__EXERCISE DIRECTIONS__: Start to finish, the listing must be rewritten exactly.

════════════════════

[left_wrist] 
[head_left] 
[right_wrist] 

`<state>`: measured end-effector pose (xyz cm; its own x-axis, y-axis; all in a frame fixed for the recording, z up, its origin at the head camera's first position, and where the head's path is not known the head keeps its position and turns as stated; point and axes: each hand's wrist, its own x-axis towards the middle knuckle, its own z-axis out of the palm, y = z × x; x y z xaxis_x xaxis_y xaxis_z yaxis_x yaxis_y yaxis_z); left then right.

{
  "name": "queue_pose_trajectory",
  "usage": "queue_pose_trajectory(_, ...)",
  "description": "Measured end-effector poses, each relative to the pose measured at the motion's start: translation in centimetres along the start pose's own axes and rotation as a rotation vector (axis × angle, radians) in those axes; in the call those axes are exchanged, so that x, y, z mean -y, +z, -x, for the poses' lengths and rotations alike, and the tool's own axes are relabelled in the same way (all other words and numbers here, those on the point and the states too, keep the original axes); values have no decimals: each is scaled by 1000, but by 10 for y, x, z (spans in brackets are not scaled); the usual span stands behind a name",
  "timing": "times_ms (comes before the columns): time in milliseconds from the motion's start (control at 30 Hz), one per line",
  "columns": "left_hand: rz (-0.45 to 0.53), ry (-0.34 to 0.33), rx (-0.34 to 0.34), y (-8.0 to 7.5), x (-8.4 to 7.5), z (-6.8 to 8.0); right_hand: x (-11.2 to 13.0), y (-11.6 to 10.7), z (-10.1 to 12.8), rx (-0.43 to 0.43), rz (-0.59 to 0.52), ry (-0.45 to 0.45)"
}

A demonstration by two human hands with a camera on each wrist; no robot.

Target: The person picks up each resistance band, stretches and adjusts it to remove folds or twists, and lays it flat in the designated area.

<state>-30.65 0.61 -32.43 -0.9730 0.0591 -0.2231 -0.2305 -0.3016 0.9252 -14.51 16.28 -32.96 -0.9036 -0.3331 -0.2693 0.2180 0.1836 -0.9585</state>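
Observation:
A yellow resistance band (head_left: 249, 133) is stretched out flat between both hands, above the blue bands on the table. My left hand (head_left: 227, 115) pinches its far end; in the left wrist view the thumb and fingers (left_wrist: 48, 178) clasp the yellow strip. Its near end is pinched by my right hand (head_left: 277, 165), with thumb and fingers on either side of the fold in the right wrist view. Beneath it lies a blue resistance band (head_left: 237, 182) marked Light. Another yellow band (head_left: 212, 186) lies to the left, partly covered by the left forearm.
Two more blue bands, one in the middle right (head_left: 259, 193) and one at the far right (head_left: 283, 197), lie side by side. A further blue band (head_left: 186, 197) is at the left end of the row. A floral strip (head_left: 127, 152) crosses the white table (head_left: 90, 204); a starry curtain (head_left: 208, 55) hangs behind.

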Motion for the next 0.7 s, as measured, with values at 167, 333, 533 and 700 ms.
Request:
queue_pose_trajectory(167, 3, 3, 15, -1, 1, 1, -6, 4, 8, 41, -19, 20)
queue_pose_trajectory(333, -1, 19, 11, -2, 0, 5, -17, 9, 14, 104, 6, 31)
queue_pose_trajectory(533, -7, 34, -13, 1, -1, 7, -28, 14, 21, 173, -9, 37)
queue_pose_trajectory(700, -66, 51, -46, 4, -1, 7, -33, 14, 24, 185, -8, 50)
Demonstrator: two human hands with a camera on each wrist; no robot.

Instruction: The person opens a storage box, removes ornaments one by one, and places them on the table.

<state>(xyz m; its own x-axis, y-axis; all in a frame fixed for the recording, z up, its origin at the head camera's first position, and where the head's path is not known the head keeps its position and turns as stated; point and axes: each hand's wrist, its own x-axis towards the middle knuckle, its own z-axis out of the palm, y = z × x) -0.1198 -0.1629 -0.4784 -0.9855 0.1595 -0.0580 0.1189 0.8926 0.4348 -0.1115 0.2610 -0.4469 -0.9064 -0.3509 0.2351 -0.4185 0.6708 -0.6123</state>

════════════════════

__ANSWER TO THIS PROBLEM__:
[left_wrist] 
[head_left] 
[right_wrist] 

`<state>`: measured end-effector pose (xyz cm; its own x-axis, y-axis; all in a frame fixed for the recording, z up, its origin at the head camera's first position, and where the head's path is not known the head keeps its position and turns as stated; point and axes: each hand's wrist, its own x-axis towards the middle knuckle, its own z-axis out of the palm, y = z × x; x y z xaxis_x xaxis_y xaxis_z yaxis_x yaxis_y yaxis_z); left then right.

{
  "name": "queue_pose_trajectory",
  "usage": "queue_pose_trajectory(_, ...)",
  "description": "Measured end-effector poses, each relative to the pose measured at the motion's start: translation in centimetres along the start pose's own axes and rotation as a rotation vector (axis × angle, radians) in those axes; in the call those axes are exchanged, so that x, y, z mean -y, +z, -x, for the poses' lengths and rotations alike, and the tool's own axes are relabelled in the same way (all other words and numbers here, those on the point and the states too, keep the original axes); values have no decimals: each is scaled by 1000, but by 10 for y, x, z (spans in brackets are not scaled); the usual span stands behind a name",
  "timing": "times_ms (comes before the columns): time in milliseconds from the motion's start (control at 30 Hz), one per line",
  "columns": "left_hand: rz (-0.45 to 0.53), ry (-0.34 to 0.33), rx (-0.34 to 0.34), y (-8.0 to 7.5), x (-8.4 to 7.5), z (-6.8 to 8.0); right_hand: x (-11.2 to 13.0), y (-11.6 to 10.7), z (-10.1 to 12.8), rx (-0.43 to 0.43), rz (-0.59 to 0.52), ry (-0.45 to 0.45)"
}

A demonstration by two human hands with a camera on each wrist; no robot.

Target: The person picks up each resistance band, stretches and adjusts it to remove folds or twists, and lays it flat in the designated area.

<state>-30.65 0.61 -32.43 -0.9730 0.0591 -0.2231 -0.2305 -0.3016 0.9252 -14.51 16.28 -32.96 -0.9036 -0.3331 -0.2693 0.2180 0.1836 -0.9585</state>
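Observation:
A yellow resistance band (head_left: 249, 133) is stretched out flat between both hands, above the blue bands on the table. My left hand (head_left: 227, 115) pinches its far end; in the left wrist view the thumb and fingers (left_wrist: 48, 178) clasp the yellow strip. Its near end is pinched by my right hand (head_left: 277, 165), with thumb and fingers on either side of the fold in the right wrist view. Beneath it lies a blue resistance band (head_left: 237, 182) marked Light. Another yellow band (head_left: 212, 186) lies to the left, partly covered by the left forearm.
Two more blue bands, one in the middle right (head_left: 259, 193) and one at the far right (head_left: 283, 197), lie side by side. A further blue band (head_left: 186, 197) is at the left end of the row. A floral strip (head_left: 127, 152) crosses the white table (head_left: 90, 204); a starry curtain (head_left: 208, 55) hangs behind.
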
Motion for the next 0.7 s, as measured, with values at 167, 333, 533 and 700 ms.
Request:
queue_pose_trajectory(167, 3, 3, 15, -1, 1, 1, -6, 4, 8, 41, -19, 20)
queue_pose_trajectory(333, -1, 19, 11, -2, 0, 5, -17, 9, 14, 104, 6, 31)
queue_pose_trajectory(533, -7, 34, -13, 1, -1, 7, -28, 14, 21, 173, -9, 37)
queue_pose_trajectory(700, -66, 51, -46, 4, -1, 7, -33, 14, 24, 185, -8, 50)
Demonstrator: two human hands with a camera on each wrist; no robot.

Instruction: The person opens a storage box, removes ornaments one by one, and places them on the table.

<state>(xyz m; its own x-axis, y-axis; all in a frame fixed for the recording, z up, its origin at the head camera's first position, and where the head's path is not known the head keeps its position and turns as stated; point and axes: each hand's wrist, its own x-axis towards the middle knuckle, its own z-axis out of the palm, y = z × x) -0.1198 -0.1629 -0.4784 -0.9855 0.1595 -0.0580 0.1189 0.8926 0.4348 -0.1115 0.2610 -0.4469 -0.9064 -0.3509 0.2351 -0.4185 0.6708 -0.6123</state>

That finishes the exercise.